IPPR report: More English think devolution and Welsh assembly harmful
- Published
A growing number of English voters think devolution has worsened UK government, according to research.
The report on changing attitudes in England found a sharp rise in those who think the Welsh assembly has had a negative impact.
It said the shift in opinion may be due to people in England feeling they get a "raw deal" from devolution to Wales, Scotland and Northern Ireland.
The report is by the think tank IPPR and Cardiff and Edinburgh universities.
It found in a survey:
31% of people thought the Welsh assembly had a negative impact on how Britain was governed, compared to 11% in 2007.
Those who thought devolution to Wales had made no difference fell to 24% from a high of 66% in 2003.
About a quarter (26%) thought Wales got more than its fair share of UK public spending, with slightly more (28%) saying it got "pretty much" its fair share.
Only 7% thought England got its fair share, while 40% thought it got less than it deserved.
Attitudes in England towards the constitutional status of Wales were divided.
But there was strong support for English votes on English laws in parliament.
A proposal to adjust procedures at Westminster so that only English MPs vote on matters affecting England was supported by 79% of people.
The UK government has launched a commission into the so-called West Lothian question - a situation that has arisen under devolution whereby MPs from the devolved nations can vote on matters such as health and education in England, but English MPs cannot do the same for Wales, Scotland and Northern Ireland.
The research found voters in England becoming more assertively English, placing greater emphasis on English rather than British identity.
'Political expression'
It warns political parties to address "the English question" or risk a major backlash, regardless of what happens in Scotland where the SNP government has promised a referendum on independence.

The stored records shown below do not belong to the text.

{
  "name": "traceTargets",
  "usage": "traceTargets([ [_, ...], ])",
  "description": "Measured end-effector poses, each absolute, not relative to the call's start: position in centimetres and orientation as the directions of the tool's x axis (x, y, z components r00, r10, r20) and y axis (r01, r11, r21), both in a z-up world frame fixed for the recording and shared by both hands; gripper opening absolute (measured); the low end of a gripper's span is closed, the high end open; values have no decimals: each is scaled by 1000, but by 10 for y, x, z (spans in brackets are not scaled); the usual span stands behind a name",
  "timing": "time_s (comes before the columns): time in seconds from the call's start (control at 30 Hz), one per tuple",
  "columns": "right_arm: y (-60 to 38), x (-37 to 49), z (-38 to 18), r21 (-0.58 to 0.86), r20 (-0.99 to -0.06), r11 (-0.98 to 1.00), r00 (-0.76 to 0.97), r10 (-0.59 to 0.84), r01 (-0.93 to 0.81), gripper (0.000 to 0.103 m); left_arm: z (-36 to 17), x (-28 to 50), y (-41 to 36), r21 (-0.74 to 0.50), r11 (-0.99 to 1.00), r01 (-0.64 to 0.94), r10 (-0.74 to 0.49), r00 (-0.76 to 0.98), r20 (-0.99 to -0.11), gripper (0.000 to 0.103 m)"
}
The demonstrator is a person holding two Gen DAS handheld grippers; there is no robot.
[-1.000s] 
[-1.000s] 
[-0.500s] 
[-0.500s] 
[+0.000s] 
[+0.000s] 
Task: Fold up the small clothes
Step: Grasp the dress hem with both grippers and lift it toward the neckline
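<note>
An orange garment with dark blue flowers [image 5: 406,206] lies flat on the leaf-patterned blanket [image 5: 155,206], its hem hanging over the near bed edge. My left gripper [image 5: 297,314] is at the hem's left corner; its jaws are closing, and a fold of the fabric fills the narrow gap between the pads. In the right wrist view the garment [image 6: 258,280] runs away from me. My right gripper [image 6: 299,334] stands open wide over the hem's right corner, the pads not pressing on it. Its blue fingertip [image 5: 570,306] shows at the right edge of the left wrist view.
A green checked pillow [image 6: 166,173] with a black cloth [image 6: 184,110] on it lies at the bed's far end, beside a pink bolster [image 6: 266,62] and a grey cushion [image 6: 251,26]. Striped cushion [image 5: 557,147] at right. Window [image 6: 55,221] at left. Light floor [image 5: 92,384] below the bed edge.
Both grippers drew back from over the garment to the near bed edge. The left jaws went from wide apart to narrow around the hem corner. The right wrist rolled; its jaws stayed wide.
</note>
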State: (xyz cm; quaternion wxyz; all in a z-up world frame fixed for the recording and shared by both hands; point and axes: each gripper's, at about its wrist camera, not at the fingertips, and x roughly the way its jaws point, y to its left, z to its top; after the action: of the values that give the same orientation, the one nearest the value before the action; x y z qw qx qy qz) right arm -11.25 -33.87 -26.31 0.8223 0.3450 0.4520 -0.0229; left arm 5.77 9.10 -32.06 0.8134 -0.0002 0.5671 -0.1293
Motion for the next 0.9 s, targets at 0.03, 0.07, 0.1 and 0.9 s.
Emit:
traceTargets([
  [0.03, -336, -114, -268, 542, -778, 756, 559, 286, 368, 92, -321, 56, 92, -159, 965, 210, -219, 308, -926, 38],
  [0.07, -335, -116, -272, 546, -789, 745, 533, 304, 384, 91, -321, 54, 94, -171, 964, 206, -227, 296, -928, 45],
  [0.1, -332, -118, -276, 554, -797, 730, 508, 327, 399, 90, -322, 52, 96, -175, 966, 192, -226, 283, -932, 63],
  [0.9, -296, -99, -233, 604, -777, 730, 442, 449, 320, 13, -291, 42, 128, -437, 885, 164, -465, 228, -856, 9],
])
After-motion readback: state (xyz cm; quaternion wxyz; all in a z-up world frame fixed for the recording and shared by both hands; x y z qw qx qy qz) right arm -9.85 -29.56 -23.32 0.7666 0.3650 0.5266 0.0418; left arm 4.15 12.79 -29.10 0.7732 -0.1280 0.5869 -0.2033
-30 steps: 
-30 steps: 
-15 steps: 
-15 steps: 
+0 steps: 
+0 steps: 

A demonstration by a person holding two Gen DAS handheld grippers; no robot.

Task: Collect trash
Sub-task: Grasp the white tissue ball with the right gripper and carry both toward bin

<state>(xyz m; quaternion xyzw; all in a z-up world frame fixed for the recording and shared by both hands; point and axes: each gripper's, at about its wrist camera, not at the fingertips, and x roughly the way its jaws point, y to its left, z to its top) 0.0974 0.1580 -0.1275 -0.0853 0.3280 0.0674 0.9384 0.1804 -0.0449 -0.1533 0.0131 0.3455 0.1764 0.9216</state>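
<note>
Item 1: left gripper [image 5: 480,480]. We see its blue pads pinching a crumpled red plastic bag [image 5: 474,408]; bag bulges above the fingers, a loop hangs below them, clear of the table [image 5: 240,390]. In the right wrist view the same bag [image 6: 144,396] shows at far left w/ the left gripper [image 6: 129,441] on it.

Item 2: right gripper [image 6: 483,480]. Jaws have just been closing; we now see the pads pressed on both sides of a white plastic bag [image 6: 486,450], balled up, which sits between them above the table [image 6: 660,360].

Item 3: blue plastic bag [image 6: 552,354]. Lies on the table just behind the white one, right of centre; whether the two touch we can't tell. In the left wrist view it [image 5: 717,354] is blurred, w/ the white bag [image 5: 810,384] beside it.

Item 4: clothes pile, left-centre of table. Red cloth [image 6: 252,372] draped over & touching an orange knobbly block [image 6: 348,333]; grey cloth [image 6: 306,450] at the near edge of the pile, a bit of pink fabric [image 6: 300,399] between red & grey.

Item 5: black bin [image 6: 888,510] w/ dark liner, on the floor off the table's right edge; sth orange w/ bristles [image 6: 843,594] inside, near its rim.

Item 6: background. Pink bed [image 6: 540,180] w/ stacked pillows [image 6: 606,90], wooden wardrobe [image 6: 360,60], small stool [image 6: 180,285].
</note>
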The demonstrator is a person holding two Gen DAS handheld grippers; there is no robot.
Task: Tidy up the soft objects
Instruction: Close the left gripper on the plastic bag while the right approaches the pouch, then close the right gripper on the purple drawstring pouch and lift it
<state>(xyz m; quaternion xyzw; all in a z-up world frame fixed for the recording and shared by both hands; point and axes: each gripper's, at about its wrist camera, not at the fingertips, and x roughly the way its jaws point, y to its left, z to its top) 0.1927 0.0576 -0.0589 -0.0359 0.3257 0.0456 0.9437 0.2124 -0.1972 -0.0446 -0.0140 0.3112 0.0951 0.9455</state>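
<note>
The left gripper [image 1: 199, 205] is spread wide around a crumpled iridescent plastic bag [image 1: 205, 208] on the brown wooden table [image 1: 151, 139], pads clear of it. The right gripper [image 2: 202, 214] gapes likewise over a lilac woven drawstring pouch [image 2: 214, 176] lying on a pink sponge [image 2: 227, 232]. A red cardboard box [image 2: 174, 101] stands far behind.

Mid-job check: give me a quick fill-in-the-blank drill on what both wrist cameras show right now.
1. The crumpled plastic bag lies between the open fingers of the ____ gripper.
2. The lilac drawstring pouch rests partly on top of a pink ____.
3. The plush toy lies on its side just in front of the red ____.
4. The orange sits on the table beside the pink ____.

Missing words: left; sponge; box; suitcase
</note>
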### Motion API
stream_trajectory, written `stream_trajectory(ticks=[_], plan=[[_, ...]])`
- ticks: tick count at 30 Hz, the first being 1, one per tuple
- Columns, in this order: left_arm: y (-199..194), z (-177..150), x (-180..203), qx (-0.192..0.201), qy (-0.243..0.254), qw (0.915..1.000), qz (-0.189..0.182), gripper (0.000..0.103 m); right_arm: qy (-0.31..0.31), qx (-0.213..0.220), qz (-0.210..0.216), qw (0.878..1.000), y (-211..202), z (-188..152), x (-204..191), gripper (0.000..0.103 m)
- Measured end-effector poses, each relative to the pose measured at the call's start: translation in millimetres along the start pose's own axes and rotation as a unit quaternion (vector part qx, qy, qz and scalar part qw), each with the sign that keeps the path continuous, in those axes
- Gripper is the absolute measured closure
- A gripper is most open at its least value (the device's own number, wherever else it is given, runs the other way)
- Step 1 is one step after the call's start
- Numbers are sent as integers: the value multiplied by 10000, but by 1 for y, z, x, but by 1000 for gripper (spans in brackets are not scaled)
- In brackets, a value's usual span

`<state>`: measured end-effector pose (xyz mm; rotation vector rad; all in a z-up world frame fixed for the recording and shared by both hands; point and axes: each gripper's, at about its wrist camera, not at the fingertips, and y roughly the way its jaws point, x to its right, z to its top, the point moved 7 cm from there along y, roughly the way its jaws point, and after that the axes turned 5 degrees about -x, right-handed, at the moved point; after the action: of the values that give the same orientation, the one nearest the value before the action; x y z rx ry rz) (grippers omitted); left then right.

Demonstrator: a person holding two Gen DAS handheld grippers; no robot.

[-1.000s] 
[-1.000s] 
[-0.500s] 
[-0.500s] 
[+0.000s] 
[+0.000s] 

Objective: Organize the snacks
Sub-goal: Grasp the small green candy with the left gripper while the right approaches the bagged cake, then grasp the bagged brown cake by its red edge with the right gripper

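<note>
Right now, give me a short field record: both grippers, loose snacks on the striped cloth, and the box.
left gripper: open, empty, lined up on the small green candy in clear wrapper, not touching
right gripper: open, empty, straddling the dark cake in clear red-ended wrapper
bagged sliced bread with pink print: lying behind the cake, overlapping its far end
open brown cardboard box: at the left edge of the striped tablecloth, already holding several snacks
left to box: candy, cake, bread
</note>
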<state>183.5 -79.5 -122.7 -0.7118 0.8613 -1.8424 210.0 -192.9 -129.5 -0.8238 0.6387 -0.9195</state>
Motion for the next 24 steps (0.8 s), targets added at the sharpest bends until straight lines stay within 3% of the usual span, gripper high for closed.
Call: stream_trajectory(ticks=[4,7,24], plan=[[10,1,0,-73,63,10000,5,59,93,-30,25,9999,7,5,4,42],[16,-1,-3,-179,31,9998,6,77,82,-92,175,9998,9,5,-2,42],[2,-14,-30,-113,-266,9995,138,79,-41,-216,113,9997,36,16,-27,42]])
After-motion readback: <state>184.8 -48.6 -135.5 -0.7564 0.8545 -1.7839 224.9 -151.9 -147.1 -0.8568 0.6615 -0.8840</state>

Richard Wyn Jones, professor of politics at Cardiff University and a co-author of the report, said: "The more English a person feels the more likely they are to be dissatisfied with the way that the UK is being governed post-devolution, and the more likely they are to support the explicit recognition of an English dimension to their country's politics."
Prof Jones said politicians of all political parties were "incredibly nervous" about this.
"Reforming the organs of the UK state to take into account these sentiments in England is actually really quite difficult," he said. "Much more difficult than devolution for Scotland and Wales.
"If we ever move to a situation, and it could easily happen, whereby the UK government doesn't have a majority of English MPs - that happened in 1964, 1974 - if that day ever dawns, you're going to have a full-blown constitutional crisis."
IPPR director Nick Pearce said: "Our mainstream political parties need to embrace Englishness, take it seriously, and find new ways of giving it political expression.
"It is not something to be feared or abandoned to those on the margins of right-wing politics."
Eddie Bone, chair of the Campaign for an English Parliament, described the report as "significant".
He said it showed "the English no longer trust the UK government to highlight English concerns and that it's too focused on Wales, Scotland, Northern Ireland."
Speaking on BBC Radio Wales Mr Bone said: "It also shows very clearly that when given the choice the people of England want their own parliament, they want their own democratic voice and their own government.
"It shows that the people of England have finally woken up to the fact, really, that their tax money is subsidising the rest of the United Kingdom."
However Karen Lumley, Redditch MP and a Welsh Affairs select committee member, said this was "not a view that I recognise".
"As an elected representative I have not had one single person in Redditch ask me about this," said Ms Lumley.